В тишину вкрадывается легкий шелест бумаги и шепот:
— Передавай!
Шепот повторяется, перерастает в слабый шумок. И вот из серой дымки высовывается рука с бумажкой, кладет ее на стол перед старостой.
Лампа скупо освещает крупные типографские буквы:
КРАСНЫЙ КРЫМ
ПРИКАЗ ВЕРХОВНОГО ГЛАВНОКОМАНДУЮЩЕГО…
И портрет И. В. Сталина.
Полицай обмер. Староста откидывается назад, будто его обожгло. Его глаза округляются, из полутьмы к нему подступают трое с автоматами. Комната понемногу пустеет.
— Так кому, говоришь, хлеб сдавать?
Староста открывает рот, заглатывает воздух, не произнося ни единого звука.
— Давайте сюда и того толстого стража!
Разговор выходит короткий: рассвет торопит.
— Назовите хотя бы одно дело, сделанное вами для пользы населения, — сдержанно требует Яков. — Одну-две фамилии свидетелей. Только это сможет спасти ваши головы.

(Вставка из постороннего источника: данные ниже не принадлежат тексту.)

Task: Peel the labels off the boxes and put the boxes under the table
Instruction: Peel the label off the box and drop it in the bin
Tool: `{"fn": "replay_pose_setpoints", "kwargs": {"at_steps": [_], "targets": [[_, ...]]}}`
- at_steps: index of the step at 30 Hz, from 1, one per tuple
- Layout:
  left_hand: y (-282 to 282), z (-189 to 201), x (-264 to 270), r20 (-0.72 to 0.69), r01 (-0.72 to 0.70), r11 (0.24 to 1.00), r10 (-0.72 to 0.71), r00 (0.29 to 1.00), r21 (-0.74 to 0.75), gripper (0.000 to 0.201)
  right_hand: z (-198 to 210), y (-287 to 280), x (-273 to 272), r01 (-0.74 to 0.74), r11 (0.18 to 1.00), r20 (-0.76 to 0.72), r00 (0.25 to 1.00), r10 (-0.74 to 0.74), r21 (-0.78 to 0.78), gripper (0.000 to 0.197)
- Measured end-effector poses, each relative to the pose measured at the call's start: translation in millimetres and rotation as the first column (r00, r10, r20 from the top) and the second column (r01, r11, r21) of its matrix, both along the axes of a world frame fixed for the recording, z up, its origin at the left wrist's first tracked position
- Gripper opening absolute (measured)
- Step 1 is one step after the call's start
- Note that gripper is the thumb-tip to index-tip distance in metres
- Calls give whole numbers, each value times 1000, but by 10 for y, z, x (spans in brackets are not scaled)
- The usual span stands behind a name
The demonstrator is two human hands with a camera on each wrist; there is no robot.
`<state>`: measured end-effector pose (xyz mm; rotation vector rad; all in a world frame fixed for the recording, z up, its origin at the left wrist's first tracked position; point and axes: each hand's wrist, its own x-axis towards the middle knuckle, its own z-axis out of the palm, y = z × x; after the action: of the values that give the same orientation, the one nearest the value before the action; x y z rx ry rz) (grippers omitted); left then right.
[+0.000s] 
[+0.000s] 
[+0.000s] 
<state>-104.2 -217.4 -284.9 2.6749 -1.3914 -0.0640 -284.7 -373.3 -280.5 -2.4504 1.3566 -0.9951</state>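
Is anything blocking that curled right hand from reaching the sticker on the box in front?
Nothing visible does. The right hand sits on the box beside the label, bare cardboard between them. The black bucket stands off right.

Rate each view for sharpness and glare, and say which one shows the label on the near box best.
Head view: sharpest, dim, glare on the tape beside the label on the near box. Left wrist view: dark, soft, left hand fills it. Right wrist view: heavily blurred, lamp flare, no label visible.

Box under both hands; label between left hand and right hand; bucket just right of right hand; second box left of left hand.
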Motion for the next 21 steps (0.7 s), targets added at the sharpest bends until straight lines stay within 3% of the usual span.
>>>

Лязгая зубами и весь дрожа, староста выдавливает:
— На-а-с зас-с-тави-ли.
Толстый полицай поднимает глаза. Они полны страха и мольбы. И вдруг он бросается к Сейдали:
— Аркадаш![27]
Между ними происходит короткий разговор на родном языке. Полицай объясняет, просит, умоляет.
— Сволочь! — с негодованием бросает Курсеитов. — Признает, хадыл на партизан. Служил, гадина, еще и в тюрьме. Теперь полицейский. — Сейдали морщится. — Протывно переводить слова. Все, говорит, немцы заставили. Скотына! Товарыщ командир, дай провести с ним один разговор!